REQUIRED ACTION: Reproduce the full listing without a single change.

+-------+

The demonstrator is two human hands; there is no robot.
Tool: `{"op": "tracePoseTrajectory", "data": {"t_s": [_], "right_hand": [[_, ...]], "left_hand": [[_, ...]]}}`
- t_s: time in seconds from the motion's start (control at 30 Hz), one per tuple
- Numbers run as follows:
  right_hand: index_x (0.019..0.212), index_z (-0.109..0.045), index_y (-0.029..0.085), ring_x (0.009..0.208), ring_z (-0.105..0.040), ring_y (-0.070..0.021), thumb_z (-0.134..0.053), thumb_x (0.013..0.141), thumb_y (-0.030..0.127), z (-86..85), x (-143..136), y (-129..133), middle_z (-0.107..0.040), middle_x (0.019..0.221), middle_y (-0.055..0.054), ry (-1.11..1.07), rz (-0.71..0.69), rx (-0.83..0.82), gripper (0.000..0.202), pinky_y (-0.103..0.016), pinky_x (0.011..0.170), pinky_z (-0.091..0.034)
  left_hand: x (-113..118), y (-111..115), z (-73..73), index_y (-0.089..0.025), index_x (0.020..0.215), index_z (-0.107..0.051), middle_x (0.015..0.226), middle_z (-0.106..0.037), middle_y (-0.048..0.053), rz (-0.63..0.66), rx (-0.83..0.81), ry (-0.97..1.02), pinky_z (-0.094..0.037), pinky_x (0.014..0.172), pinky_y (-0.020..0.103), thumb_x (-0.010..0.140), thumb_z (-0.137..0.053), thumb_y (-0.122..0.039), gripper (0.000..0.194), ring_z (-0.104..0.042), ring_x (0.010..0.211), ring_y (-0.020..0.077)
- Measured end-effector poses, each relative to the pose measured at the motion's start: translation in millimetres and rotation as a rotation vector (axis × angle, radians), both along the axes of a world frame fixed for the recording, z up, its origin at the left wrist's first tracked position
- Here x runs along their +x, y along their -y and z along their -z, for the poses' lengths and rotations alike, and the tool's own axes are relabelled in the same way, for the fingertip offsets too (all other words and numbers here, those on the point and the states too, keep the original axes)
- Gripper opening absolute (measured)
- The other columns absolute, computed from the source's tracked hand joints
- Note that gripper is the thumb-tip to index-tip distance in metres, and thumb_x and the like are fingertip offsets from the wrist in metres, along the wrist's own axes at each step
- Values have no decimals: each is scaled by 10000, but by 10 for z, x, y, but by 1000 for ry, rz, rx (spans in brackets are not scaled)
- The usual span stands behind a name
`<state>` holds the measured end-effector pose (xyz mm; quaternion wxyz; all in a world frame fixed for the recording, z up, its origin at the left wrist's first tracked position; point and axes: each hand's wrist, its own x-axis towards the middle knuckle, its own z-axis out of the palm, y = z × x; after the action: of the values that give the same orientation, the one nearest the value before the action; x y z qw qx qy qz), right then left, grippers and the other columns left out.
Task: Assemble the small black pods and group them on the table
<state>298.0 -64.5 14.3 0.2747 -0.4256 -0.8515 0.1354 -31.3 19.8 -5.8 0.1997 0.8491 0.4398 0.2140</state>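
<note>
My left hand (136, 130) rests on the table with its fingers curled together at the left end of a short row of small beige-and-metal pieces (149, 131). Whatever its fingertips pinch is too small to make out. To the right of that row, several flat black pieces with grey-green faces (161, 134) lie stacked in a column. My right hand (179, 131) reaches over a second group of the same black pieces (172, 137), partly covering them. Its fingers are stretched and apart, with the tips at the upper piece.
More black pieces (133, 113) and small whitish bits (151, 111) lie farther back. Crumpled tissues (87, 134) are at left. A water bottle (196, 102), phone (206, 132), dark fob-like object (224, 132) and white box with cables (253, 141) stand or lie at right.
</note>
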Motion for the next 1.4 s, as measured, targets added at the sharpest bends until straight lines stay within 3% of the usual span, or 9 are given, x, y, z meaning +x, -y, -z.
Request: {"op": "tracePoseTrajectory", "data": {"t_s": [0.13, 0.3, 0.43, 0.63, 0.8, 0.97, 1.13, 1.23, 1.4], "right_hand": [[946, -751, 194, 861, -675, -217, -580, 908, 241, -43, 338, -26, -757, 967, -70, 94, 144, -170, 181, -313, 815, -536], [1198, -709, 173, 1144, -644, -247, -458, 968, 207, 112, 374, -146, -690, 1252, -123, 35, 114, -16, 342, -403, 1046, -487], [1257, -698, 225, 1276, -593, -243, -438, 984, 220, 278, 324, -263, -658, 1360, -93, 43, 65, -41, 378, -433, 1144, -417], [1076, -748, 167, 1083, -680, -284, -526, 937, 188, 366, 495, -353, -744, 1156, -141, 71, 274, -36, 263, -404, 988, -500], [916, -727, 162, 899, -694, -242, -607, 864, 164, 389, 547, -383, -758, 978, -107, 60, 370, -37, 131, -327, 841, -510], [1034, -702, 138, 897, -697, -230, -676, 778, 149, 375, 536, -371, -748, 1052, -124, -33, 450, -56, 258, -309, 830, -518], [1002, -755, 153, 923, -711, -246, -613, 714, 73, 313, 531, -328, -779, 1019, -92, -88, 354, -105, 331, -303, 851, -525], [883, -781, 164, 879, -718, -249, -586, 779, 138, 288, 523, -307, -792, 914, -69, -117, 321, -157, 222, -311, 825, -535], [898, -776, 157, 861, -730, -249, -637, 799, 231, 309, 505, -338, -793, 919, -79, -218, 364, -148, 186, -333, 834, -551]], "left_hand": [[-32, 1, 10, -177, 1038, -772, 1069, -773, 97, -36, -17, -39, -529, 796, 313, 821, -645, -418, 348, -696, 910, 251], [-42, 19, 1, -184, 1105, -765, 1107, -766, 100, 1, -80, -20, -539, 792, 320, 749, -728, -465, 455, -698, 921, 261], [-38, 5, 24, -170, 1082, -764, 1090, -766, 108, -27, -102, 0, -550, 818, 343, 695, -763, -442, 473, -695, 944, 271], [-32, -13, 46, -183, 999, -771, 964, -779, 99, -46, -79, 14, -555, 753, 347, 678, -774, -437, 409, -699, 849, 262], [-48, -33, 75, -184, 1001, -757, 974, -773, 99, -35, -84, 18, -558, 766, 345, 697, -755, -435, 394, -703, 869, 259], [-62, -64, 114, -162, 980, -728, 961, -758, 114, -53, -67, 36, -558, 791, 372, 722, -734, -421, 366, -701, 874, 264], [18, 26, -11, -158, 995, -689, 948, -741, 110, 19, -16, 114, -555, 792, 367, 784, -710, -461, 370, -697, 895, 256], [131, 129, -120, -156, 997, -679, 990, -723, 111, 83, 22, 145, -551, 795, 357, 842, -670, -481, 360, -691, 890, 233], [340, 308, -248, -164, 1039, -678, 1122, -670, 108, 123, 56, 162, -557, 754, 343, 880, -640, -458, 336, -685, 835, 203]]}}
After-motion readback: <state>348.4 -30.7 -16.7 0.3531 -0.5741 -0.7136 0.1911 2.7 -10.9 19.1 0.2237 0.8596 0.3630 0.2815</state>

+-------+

REPLY TO THE EXERCISE:
The demonstrator is two human hands; there is no robot.
Tool: `{"op": "tracePoseTrajectory", "data": {"t_s": [_], "right_hand": [[_, ...]], "left_hand": [[_, ...]]}}`
- t_s: time in seconds from the motion's start (control at 30 Hz), one per tuple
- Numbers run as follows:
  right_hand: index_x (0.019..0.212), index_z (-0.109..0.045), index_y (-0.029..0.085), ring_x (0.009..0.208), ring_z (-0.105..0.040), ring_y (-0.070..0.021), thumb_z (-0.134..0.053), thumb_x (0.013..0.141), thumb_y (-0.030..0.127), z (-86..85), x (-143..136), y (-129..133), middle_z (-0.107..0.040), middle_x (0.019..0.221), middle_y (-0.055..0.054), ry (-1.11..1.07), rz (-0.71..0.69), rx (-0.83..0.82), gripper (0.000..0.202), pinky_y (-0.103..0.016), pinky_x (0.011..0.170), pinky_z (-0.091..0.034)
  left_hand: x (-113..118), y (-111..115), z (-73..73), index_y (-0.089..0.025), index_x (0.020..0.215), index_z (-0.107..0.051), middle_x (0.015..0.226), middle_z (-0.106..0.037), middle_y (-0.048..0.053), rz (-0.63..0.66), rx (-0.83..0.81), ry (-0.97..1.02), pinky_z (-0.094..0.037), pinky_x (0.014..0.172), pinky_y (-0.020..0.103), thumb_x (-0.010..0.140), thumb_z (-0.137..0.053), thumb_y (-0.122..0.039), gripper (0.000..0.194), ring_z (-0.104..0.042), ring_x (0.010..0.211), ring_y (-0.020..0.077)
- Measured end-effector poses, each relative to the pose measured at the motion's start: translation in millimetres and rotation as a rotation vector (axis × angle, radians), both along the axes of a world frame fixed for the recording, z up, its origin at the left wrist's first tracked position
- Here x runs along their +x, y along their -y and z along their -z, for the poses' lengths and rotations alike, and the tool's own axes are relabelled in the same way, for the fingertip offsets too (all other words and numbers here, those on the point and the states too, keep the original axes)
- Gripper opening absolute (measured)
- The other columns absolute, computed from the source's tracked hand joints
- Note that gripper is the thumb-tip to index-tip distance in metres, and thumb_x and the like are fingertip offsets from the wrist in metres, along the wrist's own axes at each step
- Values have no decimals: each is scaled by 10000, but by 10 for z, x, y, but by 1000 for ry, rz, rx (spans in brackets are not scaled)
- The usual span stands behind a name
`<state>` holds the measured end-effector pose (xyz mm; quaternion wxyz; all in a world frame fixed for the recording, z up, its origin at the left wrist's first tracked position; point and axes: each hand's wrist, its own x-axis towards the middle knuckle, its own z-axis out of the palm, y = z × x; after the action: of the values that give the same orientation, the one nearest the value before the action; x y z qw qx qy qz), right then left, grippers and the other columns left out.
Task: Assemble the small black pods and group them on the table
<state>298.0 -64.5 14.3 0.2747 -0.4256 -0.8515 0.1354 -31.3 19.8 -5.8 0.1997 0.8491 0.4398 0.2140</state>
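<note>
My left hand (136, 130) rests on the table with its fingers curled together at the left end of a short row of small beige-and-metal pieces (149, 131). Whatever its fingertips pinch is too small to make out. To the right of that row, several flat black pieces with grey-green faces (161, 134) lie stacked in a column. My right hand (179, 131) reaches over a second group of the same black pieces (172, 137), partly covering them. Its fingers are stretched and apart, with the tips at the upper piece.
More black pieces (133, 113) and small whitish bits (151, 111) lie farther back. Crumpled tissues (87, 134) are at left. A water bottle (196, 102), phone (206, 132), dark fob-like object (224, 132) and white box with cables (253, 141) stand or lie at right.
</note>
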Motion for the next 1.4 s, as measured, targets added at the sharpest bends until straight lines stay within 3% of the usual span, or 9 are given, x, y, z meaning +x, -y, -z.
Request: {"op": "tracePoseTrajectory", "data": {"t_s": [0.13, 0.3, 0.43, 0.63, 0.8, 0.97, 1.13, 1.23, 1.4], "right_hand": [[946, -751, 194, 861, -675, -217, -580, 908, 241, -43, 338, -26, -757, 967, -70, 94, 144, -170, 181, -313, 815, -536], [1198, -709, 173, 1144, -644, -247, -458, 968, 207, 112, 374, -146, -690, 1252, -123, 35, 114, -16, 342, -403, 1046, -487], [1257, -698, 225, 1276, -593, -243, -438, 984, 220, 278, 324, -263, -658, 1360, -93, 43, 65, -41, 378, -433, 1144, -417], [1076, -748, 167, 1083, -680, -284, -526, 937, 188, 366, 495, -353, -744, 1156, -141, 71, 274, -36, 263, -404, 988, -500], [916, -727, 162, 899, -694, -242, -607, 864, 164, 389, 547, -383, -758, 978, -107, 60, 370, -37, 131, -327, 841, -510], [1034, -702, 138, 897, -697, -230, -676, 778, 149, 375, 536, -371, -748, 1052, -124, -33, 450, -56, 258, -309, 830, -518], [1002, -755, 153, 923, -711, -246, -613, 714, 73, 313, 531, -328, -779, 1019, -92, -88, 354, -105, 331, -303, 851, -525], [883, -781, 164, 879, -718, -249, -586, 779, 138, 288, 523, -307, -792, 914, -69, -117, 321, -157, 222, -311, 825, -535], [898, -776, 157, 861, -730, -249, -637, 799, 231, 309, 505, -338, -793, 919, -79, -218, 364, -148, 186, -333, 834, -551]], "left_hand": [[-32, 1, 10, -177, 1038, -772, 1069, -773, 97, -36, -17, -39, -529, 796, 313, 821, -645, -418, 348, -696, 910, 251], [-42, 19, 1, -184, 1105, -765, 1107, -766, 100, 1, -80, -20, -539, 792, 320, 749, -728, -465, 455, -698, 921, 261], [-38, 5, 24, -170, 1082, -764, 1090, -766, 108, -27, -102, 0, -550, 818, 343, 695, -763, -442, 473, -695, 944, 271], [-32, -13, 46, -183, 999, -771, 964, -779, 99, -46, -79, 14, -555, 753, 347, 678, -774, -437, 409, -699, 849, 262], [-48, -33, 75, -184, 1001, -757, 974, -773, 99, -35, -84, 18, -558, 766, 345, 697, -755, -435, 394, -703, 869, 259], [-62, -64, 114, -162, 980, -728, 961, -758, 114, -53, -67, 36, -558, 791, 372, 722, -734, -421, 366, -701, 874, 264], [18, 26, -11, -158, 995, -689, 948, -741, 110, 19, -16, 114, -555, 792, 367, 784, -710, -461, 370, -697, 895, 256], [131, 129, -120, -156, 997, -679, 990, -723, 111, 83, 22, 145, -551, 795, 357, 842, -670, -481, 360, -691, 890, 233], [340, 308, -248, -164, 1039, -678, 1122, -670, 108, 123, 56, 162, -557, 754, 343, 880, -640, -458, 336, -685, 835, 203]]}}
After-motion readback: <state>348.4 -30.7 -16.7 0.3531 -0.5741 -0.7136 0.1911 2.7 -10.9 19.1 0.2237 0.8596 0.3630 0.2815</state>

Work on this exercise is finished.